Requirement —
Output exactly the lines below, starting with the line that has "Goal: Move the" and going on through the line that has "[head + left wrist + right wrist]", both included, and no other lines.

*** The data

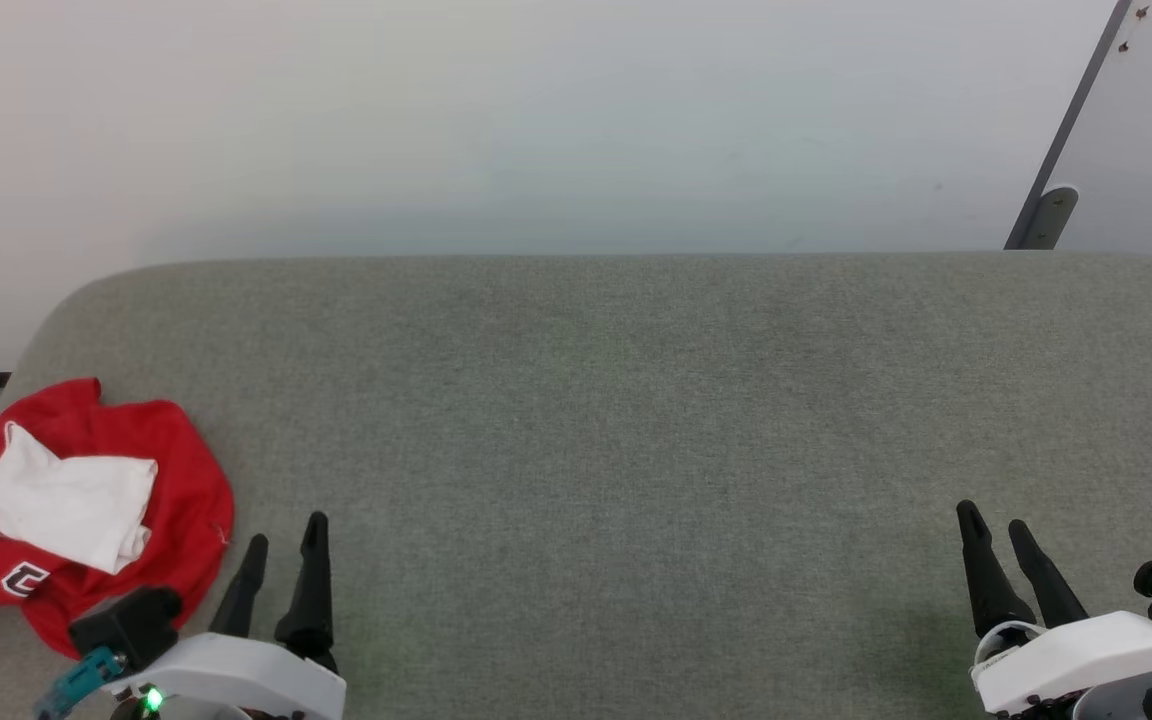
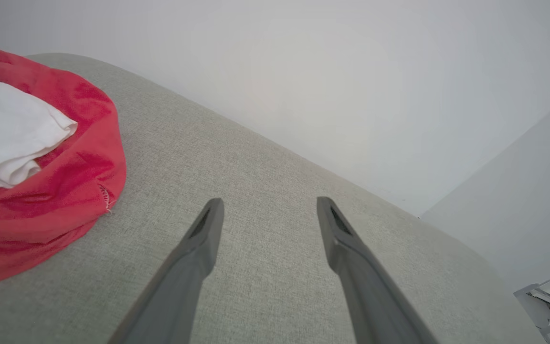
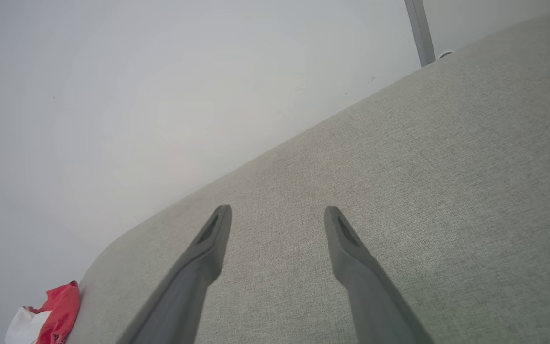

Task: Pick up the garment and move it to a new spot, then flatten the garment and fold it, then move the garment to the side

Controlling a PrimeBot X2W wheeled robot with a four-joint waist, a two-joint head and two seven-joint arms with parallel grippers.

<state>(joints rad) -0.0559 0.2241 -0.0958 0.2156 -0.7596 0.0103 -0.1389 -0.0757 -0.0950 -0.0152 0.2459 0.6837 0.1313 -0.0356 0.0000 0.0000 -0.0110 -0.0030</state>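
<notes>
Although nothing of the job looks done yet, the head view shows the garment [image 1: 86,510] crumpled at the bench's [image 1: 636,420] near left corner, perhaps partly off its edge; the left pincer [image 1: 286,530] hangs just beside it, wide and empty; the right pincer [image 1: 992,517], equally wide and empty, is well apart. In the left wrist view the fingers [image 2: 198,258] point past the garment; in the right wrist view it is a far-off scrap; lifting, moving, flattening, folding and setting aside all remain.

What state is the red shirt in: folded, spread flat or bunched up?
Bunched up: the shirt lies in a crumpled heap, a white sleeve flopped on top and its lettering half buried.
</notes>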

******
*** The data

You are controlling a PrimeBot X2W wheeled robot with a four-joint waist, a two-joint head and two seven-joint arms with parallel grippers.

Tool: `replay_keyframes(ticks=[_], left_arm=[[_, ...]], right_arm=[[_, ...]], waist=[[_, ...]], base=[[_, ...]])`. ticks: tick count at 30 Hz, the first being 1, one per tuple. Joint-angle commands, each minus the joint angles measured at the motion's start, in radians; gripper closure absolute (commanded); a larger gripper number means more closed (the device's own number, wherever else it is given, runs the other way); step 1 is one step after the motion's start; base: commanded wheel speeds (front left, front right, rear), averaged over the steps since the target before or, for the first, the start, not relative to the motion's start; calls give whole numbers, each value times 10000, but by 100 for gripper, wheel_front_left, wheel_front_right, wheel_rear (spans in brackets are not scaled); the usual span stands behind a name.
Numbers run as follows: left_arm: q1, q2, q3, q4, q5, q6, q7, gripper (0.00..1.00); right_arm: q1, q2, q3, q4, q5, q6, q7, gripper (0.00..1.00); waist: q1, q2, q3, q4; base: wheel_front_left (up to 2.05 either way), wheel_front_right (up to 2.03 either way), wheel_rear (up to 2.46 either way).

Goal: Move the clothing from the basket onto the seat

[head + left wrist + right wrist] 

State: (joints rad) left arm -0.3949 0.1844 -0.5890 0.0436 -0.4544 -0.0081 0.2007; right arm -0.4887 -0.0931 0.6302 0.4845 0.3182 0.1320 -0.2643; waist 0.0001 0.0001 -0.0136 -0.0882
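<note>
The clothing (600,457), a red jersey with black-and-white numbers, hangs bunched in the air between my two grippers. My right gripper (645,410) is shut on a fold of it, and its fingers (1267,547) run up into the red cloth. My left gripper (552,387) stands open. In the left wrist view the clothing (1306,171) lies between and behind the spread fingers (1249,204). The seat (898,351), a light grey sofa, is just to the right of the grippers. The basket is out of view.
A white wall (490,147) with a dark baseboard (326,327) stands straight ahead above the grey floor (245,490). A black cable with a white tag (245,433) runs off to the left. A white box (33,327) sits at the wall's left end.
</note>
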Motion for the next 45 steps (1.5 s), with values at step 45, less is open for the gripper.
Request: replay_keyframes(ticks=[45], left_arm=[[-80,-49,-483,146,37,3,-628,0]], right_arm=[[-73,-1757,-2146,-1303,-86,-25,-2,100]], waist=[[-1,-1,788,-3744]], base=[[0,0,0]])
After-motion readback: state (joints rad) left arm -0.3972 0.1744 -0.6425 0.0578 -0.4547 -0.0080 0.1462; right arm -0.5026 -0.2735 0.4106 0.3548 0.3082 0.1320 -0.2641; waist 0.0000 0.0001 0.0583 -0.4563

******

Task response —
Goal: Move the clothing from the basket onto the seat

[head + left wrist + right wrist] 

There is nothing else to this exercise.